Major factors determining Washington's climate include the large semi-permanent high pressure and low pressure systems of the north Pacific Ocean, the continental air masses of North America, and the Olympic and Cascade mountains. In the spring and summer, a high-pressure anticyclone system dominates the north Pacific Ocean, causing air to spiral out in a clockwise fashion. For Washington, this means prevailing winds from the northwest bring relatively cool air and a predictably dry season.

In the autumn and winter, a low-pressure cyclone system takes over in the north Pacific Ocean. The air spiraling inward in a counter-clockwise fashion causes Washington's prevailing winds to come from the southwest, and bring relatively warm and moist air masses and a predictably wet season. The term "Pineapple Express" is used colloquially to describe atmospheric river events, where repeated storm systems are directed by this persistent cyclone from tropical and near-tropical Pacific regions into the Pacific Northwest.

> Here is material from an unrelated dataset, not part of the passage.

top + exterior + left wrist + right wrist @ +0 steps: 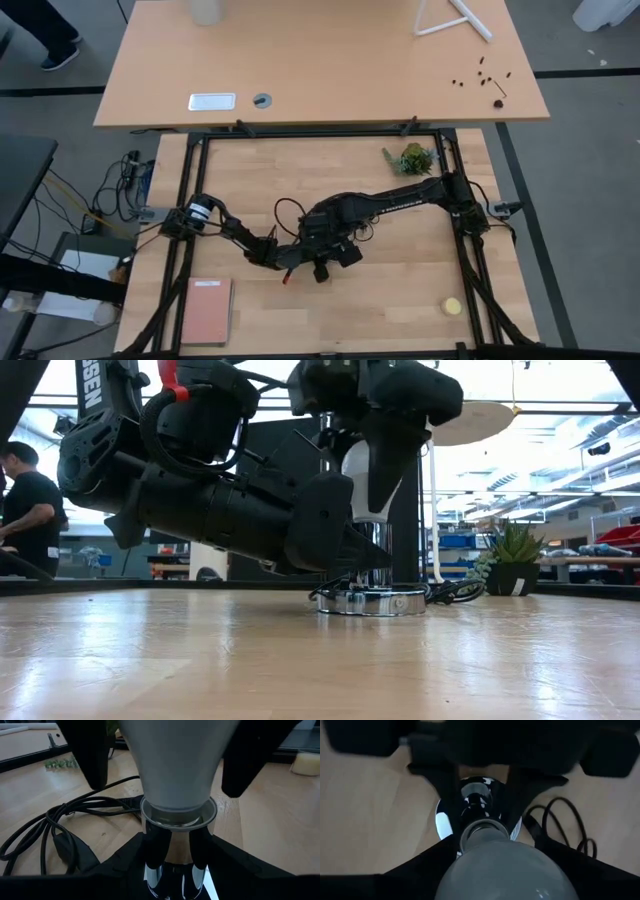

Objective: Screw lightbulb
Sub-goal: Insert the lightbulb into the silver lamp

Despite Western Washington's marine climate similar to many coastal cities of Europe, there are exceptions such as the "Big Snow" events of 1880, 1881, 1893, and 1916, and the "deep freeze" winters of 1883–1884, 1915–1916, 1949–1950, and 1955–1956, among others. During these events, Western Washington experienced up to 6 ft of snow, sub-zero (−18 °C) temperatures, three months with snow on the ground, and lakes and rivers frozen over for weeks. Seattle's lowest officially recorded temperature is 0 F set on January 31, 1950, but low-altitude areas approximately three hours away from Seattle have recorded lows as cold as -48 F.

The Southern Oscillation greatly influences weather during the cold season. During the El Niño phase, the jet stream enters the U.S. farther south through California, therefore late fall and winter are drier than normal with less snowpack. The La Niña phase reinforces the jet stream through the Pacific Northwest, causing Washington to have more rain and snow than average.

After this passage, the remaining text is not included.